Wednesday, March 25, 2009

Commoditization vs. customer support

One problem with commoditization is that it does away with the juicy profit margins that allowed for expensive things like human contact.

The exemplar of this new model is Google, which commoditizes everything with free services but makes no claim of any support whatsoever. As summarized by Randy Stross’s book, the entire model from day one has been to design out any human contact which (inherently) does not scale — a key difference from Yahoo’s origins with the hand-built web directory.

In some cases, this is not so bad: the Dell website is probably more accurate and honest than the average 1990s computer salesman.

But then there is tech support.
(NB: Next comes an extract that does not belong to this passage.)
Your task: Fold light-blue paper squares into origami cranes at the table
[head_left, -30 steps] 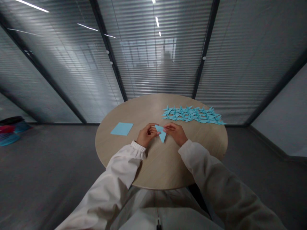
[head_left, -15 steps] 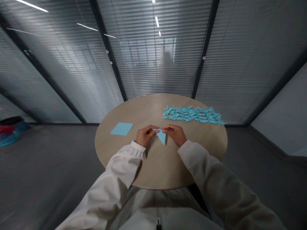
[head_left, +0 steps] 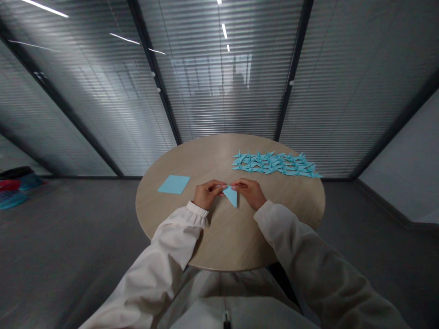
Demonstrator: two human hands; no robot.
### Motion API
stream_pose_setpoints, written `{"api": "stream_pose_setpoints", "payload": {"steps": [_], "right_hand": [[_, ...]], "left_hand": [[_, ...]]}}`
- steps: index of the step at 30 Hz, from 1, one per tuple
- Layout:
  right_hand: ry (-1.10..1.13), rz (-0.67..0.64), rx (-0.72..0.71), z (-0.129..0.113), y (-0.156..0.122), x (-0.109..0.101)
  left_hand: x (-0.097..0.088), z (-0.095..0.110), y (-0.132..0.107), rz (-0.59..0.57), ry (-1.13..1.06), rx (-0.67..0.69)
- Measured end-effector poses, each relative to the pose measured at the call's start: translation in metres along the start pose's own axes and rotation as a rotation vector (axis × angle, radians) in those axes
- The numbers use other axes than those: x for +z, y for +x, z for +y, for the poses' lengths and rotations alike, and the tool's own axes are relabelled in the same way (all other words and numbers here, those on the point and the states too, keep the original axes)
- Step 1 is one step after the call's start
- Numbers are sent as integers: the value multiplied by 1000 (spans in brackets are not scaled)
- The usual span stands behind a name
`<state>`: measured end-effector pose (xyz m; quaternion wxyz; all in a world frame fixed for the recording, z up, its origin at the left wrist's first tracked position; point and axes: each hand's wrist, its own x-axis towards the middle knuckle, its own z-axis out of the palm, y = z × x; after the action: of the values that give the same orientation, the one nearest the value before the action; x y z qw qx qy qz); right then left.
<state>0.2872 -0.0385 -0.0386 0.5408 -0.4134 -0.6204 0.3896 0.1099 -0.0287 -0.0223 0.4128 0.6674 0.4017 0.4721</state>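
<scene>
A light blue sheet of folded paper (head_left: 231, 196), triangular with its point towards me, is held over the middle of the round table. My left hand (head_left: 206, 193) pinches its upper left edge between thumb and fingers. At the upper right edge, my right hand (head_left: 251, 192) pinches it the same way. The fingertips of both hands nearly meet and cover the paper's top corners. To the left of my hands lies a flat stack or sheet of light blue paper (head_left: 174, 184).
Rows of folded blue paper cranes (head_left: 274, 163) lie at the table's back right. The round wooden table (head_left: 226, 246) stands before a glass wall with blinds (head_left: 226, 114). Blue and red baskets (head_left: 13, 189) are on the floor at far left.
Both hands keep their pinch on the folded paper in almost the same place. The paper's lower point has shifted very slightly.
</scene>
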Motion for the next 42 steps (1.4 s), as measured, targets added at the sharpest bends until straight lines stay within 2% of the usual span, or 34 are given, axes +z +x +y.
{"api": "stream_pose_setpoints", "payload": {"steps": [6, 13, 17, 19, 21, 27, 37, 42], "right_hand": [[-78, -74, -21, 0, -1, -1], [-291, -58, -89, 3, -2, 0], [-454, -106, -190, -3, -3, -2], [-466, -124, -204, -4, -3, -2], [-404, -122, -154, -4, -3, -1], [-32, -199, 163, 7, 1, -2], [-38, -141, 209, 11, 1, -2], [3, -236, 262, 7, 1, -2]], "left_hand": [[0, -3, 0, -20, 4, -17], [-1, -8, 4, -99, 33, -73], [-3, -9, 4, -156, 159, -9], [-3, -9, 4, -174, 189, 3], [-2, -8, 3, -172, 181, -7], [1, 1, 2, -105, 31, -38], [3, 8, 1, -92, -74, -143], [3, 6, 3, -63, -104, -181]]}}
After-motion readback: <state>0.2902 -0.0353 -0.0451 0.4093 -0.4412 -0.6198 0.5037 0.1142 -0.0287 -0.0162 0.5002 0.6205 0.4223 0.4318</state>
Tech support as a way to resolve a specific problem is getting squeezed out wherever possible. Despite its high gross margins, Apple is doing their darnedest to eliminate human contact (even via email) unless you pay for a premium service plan.

Even if companies nominally provide service, that doesn’t mean that it’s competent — or that customer service reps have the authority to do something. I’ve been fighting Sprint for two months over replacing my broken Samsung i500; I’ve been paying for an “equipment protection” plan which will provide me with a phone I can’t use, but not the only direct replacement — their last remaining Palm OS phone, the Palm Centro. The polite telephone reps promise than an “escalation team” will call me back but no one has.
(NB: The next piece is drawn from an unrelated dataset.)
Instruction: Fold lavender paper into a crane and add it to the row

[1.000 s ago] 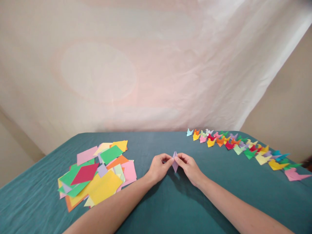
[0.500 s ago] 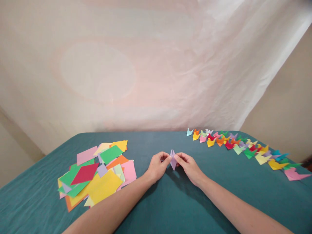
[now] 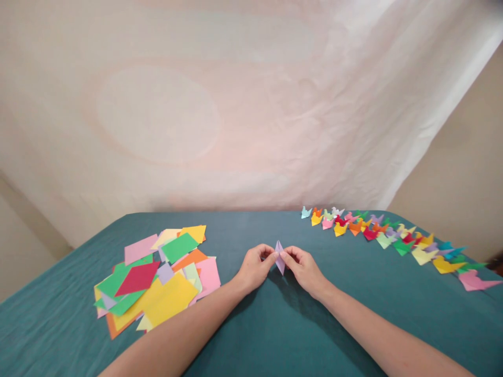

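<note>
A small lilac piece of folded origami paper, shaped like a narrow diamond, is held upright above the table in the middle of the view. My left hand pinches its left edge between thumb and fingers. On the opposite edge, my right hand grips it in the same way, thumb towards me. The fingers behind the paper are partly hidden.
Loose coloured paper sheets lie in an overlapping pile at the left, partly behind my left forearm. Folded paper birds in many colours stand in slanting rows at the right. A dark green cloth covers the table; a pale sheet hangs behind.
Both hands stay on the lilac folded paper. Its lower tip has shifted slightly to the right, and the thumbs sit a little closer together across it.
</note>
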Demonstrator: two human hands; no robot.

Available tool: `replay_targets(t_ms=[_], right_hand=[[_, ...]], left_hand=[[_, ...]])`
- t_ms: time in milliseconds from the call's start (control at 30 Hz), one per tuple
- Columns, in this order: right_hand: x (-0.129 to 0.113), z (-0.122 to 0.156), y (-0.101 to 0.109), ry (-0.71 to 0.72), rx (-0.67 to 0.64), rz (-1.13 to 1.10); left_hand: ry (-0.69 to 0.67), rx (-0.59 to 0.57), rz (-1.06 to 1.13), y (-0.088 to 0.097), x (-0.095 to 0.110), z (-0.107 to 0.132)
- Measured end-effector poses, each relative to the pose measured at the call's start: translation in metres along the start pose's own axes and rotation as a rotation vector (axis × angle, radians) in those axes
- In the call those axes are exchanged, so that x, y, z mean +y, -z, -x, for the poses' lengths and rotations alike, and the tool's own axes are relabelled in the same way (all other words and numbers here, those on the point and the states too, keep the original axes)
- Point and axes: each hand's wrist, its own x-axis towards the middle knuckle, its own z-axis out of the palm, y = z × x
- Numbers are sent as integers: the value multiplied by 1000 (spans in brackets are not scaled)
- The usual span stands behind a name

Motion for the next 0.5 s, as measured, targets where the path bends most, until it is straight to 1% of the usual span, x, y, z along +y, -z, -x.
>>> replay_targets(t_ms=[233, 500], right_hand=[[0, -2, 2, -30, -131, 16], [-3, -2, 0, -19, -150, 111]], left_hand=[[-15, 25, -13, 2, -1, -2], [12, 76, 50, 2, -3, -4]])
And then there is the black hole of nominal support. I bought a digital download from Amazon on February 24 but it didn’t download due to a bug in their software. I’ve contacted them twice via their online form but they’re ignoring me. If I’d purchased it with a credit card I could dispute it but I used a gift certificate so I’m stuck.

On Tuesday, Barbara Philips of the WSJ reviewed a book studying call centers, written by Emily Yellin. The book is cleverly titled Your Call Is (Not That) Important to Us.

Here is the relevant factoid du jour:

"The approximate cost of offering a live, American-based, customer service agent averages somewhere around $7.50 per phone call," Ms. Yellin says. "Outsourcing calls to live agents in another country brings the average cost down to about $2.35 per call. Having customers take care of the problems themselves, through an automated response phone system, averages around 32 cents per call, or contact."
Even if Phillips thinks the book reads like a series of magazine articles, it still seems like a useful read for anyone in an industry that supplies (or uses) human customer support.